Quantum information technology (QIT), a key frontier field emphasized in China’s “14th Five-Year Plan” and the 2035 long-term development goals, serves as a core driver for leading the new round of scientific and technological revolution and industrial transformation. Its in-depth development is of great significance for enhancing national technological competitiveness, promoting innovation-driven development, and breaking through bottlenecks in traditional information technologies. As a critical material foundation for quantum devices, diamond stands out among numerous quantum materials due to its exceptional optical, mechanical, and electronic properties. It is one of the few materials capable of achieving stable manipulation of quantum states at room temperature, thus playing an irreplaceable role in the construction of high-performance quantum information processing systems. Notably, the nitrogen-vacancy (NV) color center in diamond—a point defect formed by a nitrogen atom and an adjacent lattice vacancy—exhibits extraordinary magnetic sensitivity at room temperature. This unique characteristic stems from its ability to realize precise manipulation of quantum states through laser polarization and microwave regulation, enabling high-precision measurement of weak magnetic fields even in complex environments. This endows it with broad application prospects in biomedicine, geological exploration, and industrial detection.
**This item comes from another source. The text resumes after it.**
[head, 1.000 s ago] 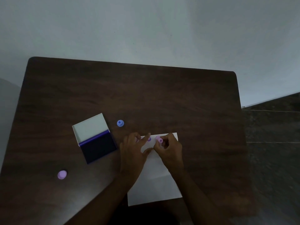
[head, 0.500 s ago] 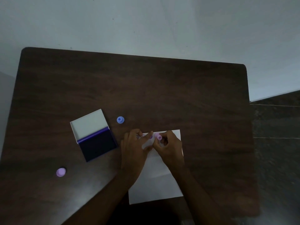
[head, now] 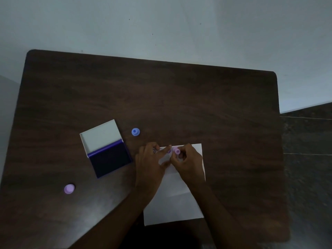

In power systems, traditional magnetometers based on the principle of electromagnetic induction have long faced inherent limitations. For instance, they struggle to balance high precision and a wide measurement range, suffer from significant temperature drift during long-term operation, and are difficult to miniaturize for integration into smart grid sensor networks. These drawbacks severely hinder the advancement of intelligent monitoring of power grids, especially in scenarios such as high-precision DC current measurement and real-time status monitoring of power equipment. Against this backdrop, research on quantum magnetometers based on diamond NV color centers holds substantial scientific value and practical significance. It not only offers a novel technical pathway to overcome the bottlenecks of existing measurement technologies but also promotes the development of intelligent, integrated, and low-power-consumption measurement equipment. Furthermore, in-depth exploration of NV color center technology advances the practical application of quantum sensing, bridges the gap between fundamental quantum research and engineering applications, and lays a solid foundation for the innovative development of QIT in engineering fields such as energy, aerospace, and intelligent manufacturing.

This study first introduces the basic structure of NV centers and the principles of magnetic measurement (Fig. 1), with a particular focus on the continuous wave optical detection of magnetic resonance (CW-ODMR) method. It then details the fabrication processes of NV center diamonds, including high-pressure high-temperature (HPHT) synthesis (Fig. 4) and chemical vapor deposition (CVD) methods (Fig. 5), as well as subsequent processing steps. The advantages of ensemble diamond parameters are also discussed. Subsequently, the framework of the quantum magnetometer system is elaborated (Fig. 7), and the integration and development of quantum magnetometers are reviewed (Fig. 10). The current fabrication methods of diamond quantum magnetometers are summarized, highlighting the overall trends toward system integration, probe miniaturization, high sensitivity, and low power consumption. In the latter part of the paper, the current status of current sensors is detailed (Table 4). Traditional current transformers face certain limitations in achieving high-precision measurement, a wide dynamic range, and miniaturization of measurement probes, which significantly constrain the progress of smart grid research. To address these challenges, the application of quantum current transformers (QCTs) based on NV centers (Fig. 11) is introduced, and their use in power grid current transformers is explored, offering a novel solution for current monitoring. This study also compares different QCTs (Table 5) and further demonstrates the multifaceted application potential of diamond NV center quantum devices. Finally, the existing challenges of NV center magnetometers are discussed, and future research directions are proposed.

Research on diamond NV center-based quantum magnetometers has made steady progress. The room-temperature quantum manipulation capability, high magnetic sensitivity, and relative stability in complex environments of these magnetometers have alleviated some of the limitations of traditional magnetometers and laid the foundation for high-precision magnetic field measurements—especially in power system monitoring. However, current challenges remain, including the high cost of high-quality diamond fabrication, difficulties in system miniaturization, and the need to improve measurement accuracy and noise suppression. Future efforts should focus on optimizing diamond growth and post-processing techniques to reduce costs and enhance the performance of NV ensembles, advancing system integration to improve portability and noise suppression capabilities, and exploring multi-physical-parameter sensing to expand application scenarios. These measures will facilitate the practical application of NV center technology in the field of quantum sensing.